The increasing power density of 16FF designs relative to the 40nm and 28nm generations cause problems for die utilization in two ways. One is simply the increased competition for metal from the power rails and signal tracks [...] "The effective power-metal area that can be packed into the design is much less than for 28nm" [...] "You need to find the right metal length and spacing in order to not waste routing tracks."

With the caveat:

[...] expected to double performance from 1GHz on 40nm to 2GHz or more on 16nm

So the article is from the perspective of substantially higher clocks (let's say 50% higher 28nm -> 16nm?), which is not what GPUs are trying to do (though clearly NVidia pivots on a much higher base clock than AMD on the same node currently).

Maxwell seems to be more responsive to voltage tweaks or just overclocking in general.

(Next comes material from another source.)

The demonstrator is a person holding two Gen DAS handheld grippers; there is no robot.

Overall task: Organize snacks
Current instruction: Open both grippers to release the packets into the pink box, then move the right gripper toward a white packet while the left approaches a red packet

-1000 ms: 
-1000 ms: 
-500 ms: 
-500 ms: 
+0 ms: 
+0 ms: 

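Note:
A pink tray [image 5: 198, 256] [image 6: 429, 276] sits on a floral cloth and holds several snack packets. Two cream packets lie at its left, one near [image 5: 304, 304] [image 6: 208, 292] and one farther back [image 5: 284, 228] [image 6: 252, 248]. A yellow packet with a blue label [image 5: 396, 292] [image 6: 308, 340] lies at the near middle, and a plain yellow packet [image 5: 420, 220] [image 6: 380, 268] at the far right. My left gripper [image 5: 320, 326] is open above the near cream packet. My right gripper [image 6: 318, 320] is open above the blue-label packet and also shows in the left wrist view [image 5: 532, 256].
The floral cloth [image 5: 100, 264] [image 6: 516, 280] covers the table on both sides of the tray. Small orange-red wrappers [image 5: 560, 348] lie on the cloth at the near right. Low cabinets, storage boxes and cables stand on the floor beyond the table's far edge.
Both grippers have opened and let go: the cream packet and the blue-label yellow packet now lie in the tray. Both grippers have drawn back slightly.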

The simplified scheduling probably means the pipeline has lower complexity in multiple stages, but I am not sure which element of the physical design could be different.

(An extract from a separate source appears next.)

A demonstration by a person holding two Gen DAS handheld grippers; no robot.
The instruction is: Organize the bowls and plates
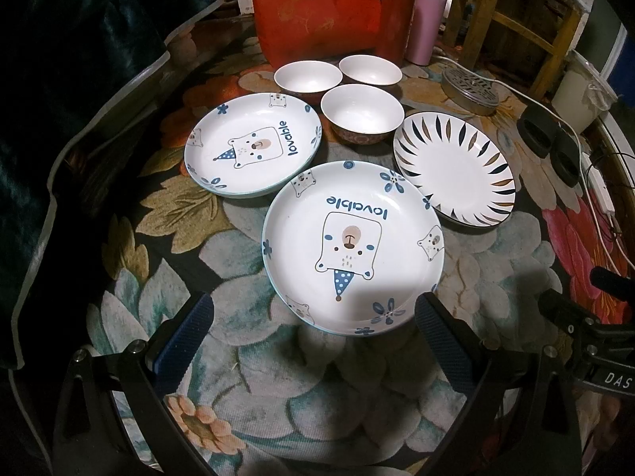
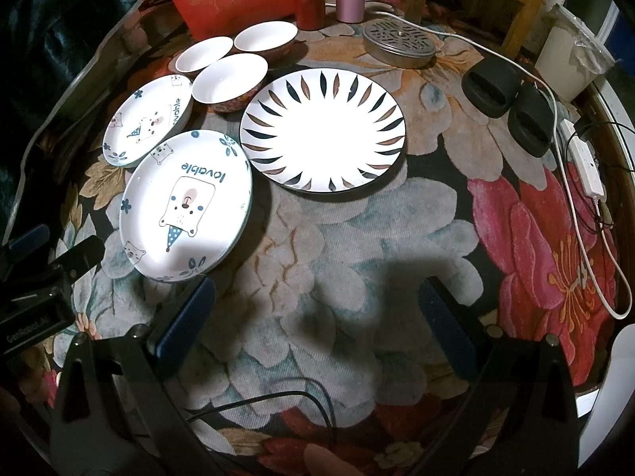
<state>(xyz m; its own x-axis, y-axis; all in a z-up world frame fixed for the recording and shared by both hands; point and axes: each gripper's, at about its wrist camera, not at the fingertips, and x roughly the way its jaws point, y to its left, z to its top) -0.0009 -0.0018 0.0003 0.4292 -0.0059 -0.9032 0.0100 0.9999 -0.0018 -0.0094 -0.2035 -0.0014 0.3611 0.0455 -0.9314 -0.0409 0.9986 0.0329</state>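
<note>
Floral cloth [image 2: 357, 238] carries everything, nothing stacked yet. Your left gripper [image 1: 313, 337] gapes empty, nearest bear plate [image 1: 353, 246] just ahead; your right gripper [image 2: 317, 317] likewise, leaf plate [image 2: 323, 129] beyond. Second bear plate [image 1: 252, 144] and three bowls [image 1: 363, 113] lie farther off. Judged: task unstarted.

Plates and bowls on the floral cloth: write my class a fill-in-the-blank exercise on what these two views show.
1. The number of bowls grouped behind the plates is ____.
2. Two plates show a cartoon bear and the word ____.
3. The leaf-pattern plate lies nearest the ____ gripper.
4. Both grippers, left and right, are ____ and hold nothing.

Missing words: three; lovable; right; open
</note>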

I think a neat example is that NVidia has much longer ALU pipelines than AMD's 4-cycles, though I don't know what that number is in Maxwell 2.

The transistor portion of the hybrid nodes is going to be significantly better than 28nm, whereas the wires are less so.
The GPU designs at the hybrid nodes should adapt to that reality, although it would be an interesting exercise to know how well the current architectures would fare if transplanted as-is. Maxwell seems generally more comfortable at 28nm than GCN, and sporadic tests by some sites seem to show less variation in power draw based on temp for some reason.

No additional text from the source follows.